The documents show Amazon analysts closely monitor the labor and union-organizing activity of their workers throughout Europe, as well as environmentalist and social justice groups on Facebook and Instagram. They also reveal, and an Amazon spokesperson confirmed, that Amazon has hired Pinkerton operatives—from the notorious spy agency known for its union-busting activities—to gather intelligence on warehouse workers.
Internal emails sent to Amazon’s Global Security Operations Center obtained by Motherboard also reveal that all the division’s team members around the world receive updates on labor organizing activities at warehouses that include the exact date, time, location, the source who reported the action, the number of participants at an event (and in some cases a turnout rate of those expected to participate in a labor action), and a description of what happened, such as a “strike” or “the distribution of leaflets.” Other documents reveal that Amazon intelligence analysts keep close tabs on how many warehouse workers attend union meetings; specific worker dissatisfactions with warehouse conditions, such as excessive workloads; and cases of warehouse-worker theft, from a bottle of tequila to $15,000 worth of smart watches.
The documents offer an unprecedented look inside the internal security and surveillance apparatus of a company that has vigorously attempted to tamp down employee dissent and has previously been caught smearing employees who attempted to organize their colleagues. Amazon’s approach of dealing with its own workforce, labor unions, and social and environmental movements as a threat has grave implications for its workers’ privacy and ability to join labor unions and collectively bargain—and not only in Europe.
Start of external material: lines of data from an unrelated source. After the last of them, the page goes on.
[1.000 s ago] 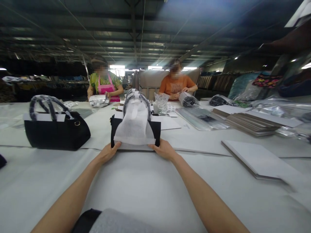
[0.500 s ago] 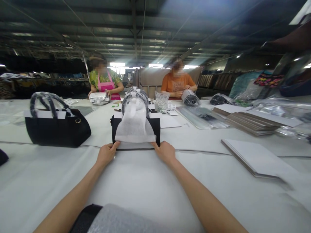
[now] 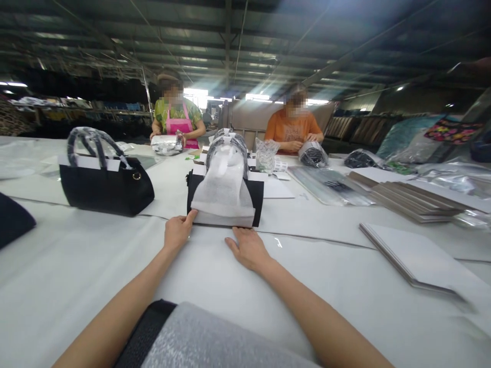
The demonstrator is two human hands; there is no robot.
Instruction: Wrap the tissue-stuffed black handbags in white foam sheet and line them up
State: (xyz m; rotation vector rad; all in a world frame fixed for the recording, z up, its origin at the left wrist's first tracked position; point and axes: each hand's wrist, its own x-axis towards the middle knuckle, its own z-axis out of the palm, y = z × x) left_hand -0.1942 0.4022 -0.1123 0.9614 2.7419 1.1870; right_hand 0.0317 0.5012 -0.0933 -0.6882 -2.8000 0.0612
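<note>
A black handbag (image 3: 257, 197) stands upright on the white table (image 3: 215, 286) in front of me, its handles wrapped and a white non-woven sheet (image 3: 224, 197) draped over its front. My left hand (image 3: 177, 231) touches the sheet's lower left corner, fingers curled at the bag's base. My right hand (image 3: 247, 248) lies flat on the table just below the bag's bottom edge, fingers stretched out, holding nothing.
A second black handbag (image 3: 105, 189) with wrapped handles stands to the left. Stacks of grey boards (image 3: 414, 202) and a flat white board (image 3: 416, 255) lie to the right. Two people work across the table with wrapped items. A dark object (image 3: 13, 220) sits at the far left.
My right hand has come off the bag's lower right corner and now lies flat on the table near the bag's middle. The view has shifted slightly left and down.
</note>
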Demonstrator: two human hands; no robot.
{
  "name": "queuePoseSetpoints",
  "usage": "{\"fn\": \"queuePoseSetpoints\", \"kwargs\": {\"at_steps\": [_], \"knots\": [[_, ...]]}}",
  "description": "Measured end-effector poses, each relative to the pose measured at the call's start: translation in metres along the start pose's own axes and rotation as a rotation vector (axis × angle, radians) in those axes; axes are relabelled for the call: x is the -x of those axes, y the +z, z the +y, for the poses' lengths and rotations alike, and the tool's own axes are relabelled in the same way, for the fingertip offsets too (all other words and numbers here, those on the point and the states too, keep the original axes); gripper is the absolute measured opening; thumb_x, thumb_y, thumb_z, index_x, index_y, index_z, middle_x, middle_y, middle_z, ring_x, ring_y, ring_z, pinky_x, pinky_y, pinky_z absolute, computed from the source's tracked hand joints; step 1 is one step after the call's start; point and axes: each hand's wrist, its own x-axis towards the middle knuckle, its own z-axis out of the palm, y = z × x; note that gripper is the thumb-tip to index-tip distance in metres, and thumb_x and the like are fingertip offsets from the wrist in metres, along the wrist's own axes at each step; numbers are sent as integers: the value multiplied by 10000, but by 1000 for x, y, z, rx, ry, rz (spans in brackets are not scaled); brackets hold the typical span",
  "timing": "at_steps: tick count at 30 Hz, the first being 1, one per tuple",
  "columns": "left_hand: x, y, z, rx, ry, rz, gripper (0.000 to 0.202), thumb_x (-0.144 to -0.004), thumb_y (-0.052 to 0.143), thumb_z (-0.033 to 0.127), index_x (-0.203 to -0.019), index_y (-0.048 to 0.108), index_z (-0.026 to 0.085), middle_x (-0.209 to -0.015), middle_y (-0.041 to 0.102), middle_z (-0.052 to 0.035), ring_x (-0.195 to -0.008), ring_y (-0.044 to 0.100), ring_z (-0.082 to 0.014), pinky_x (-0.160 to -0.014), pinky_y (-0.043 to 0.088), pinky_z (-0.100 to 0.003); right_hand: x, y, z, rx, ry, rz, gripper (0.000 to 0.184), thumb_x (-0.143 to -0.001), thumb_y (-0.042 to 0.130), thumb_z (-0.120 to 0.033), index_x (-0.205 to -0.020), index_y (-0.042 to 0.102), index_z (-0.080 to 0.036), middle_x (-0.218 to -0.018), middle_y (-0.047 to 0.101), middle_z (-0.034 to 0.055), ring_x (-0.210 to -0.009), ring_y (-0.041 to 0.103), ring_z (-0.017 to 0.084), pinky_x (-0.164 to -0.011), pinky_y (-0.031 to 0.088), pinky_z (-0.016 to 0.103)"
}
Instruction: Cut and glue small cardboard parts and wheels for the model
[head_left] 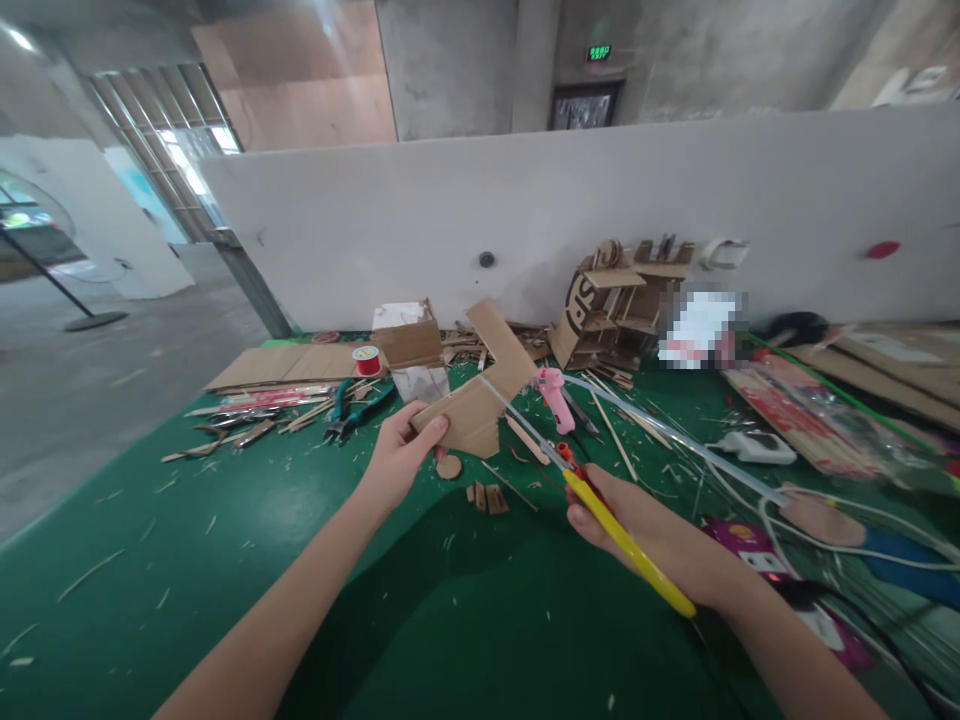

It should also be concerning to both customers and workers in the United States and Canada, and around the world as the company expands into Turkey, Australia, Mexico, Brazil, and India.
Amazon intelligence analysts appear to gather information on labor organizing and social movements to prevent any disruptions to order fulfillment operations. The new intelligence reports obtained by Motherboard reveal in detail how Amazon uses social media to track environmental activism and social movements in Europe—including Greenpeace and Fridays For Future, environmental activist Greta Thunberg’s global climate strike movement—and perceives such groups as a threat to its operations. In 2019, Amazon monitored the Yellow Vests movement, also known as the gilet jaunes, a grassroots uprising for economic justice that spread across France—and solidarity movements in Vienna and protests against state repression in Iran.
Protesters from environmentalist groups including Extinction Rebellion, ANV-COP 21, Alternatiba, Attac block an Amazon depot in Saint Priest, near Lyon, France, on Black Friday 2019. (Nicolas Liponne/NurPhoto via Getty Images)
The stated purpose of one of these documents is to “highlight potential risks/hazards that may impact Amazon operations, in order to meet customer expectation.”
“Like any other responsible business, we maintain a level of security within our operations to help keep our employees, buildings, and inventory safe,” Lisa Levandowski, a spokesperson for Amazon told Motherboard. “That includes having an internal investigations team who work with law enforcement agencies as appropriate, and everything we do is in line with local laws and conducted with the full knowledge and support of local authorities. Any attempt to sensationalize these activities or suggest we’re doing something unusual or wrong is irresponsible and incorrect.”
Levandowski denied that Amazon hired on-the-ground operatives, and said that any claim that Amazon performs the described activities across its operations worldwide was “N/A.”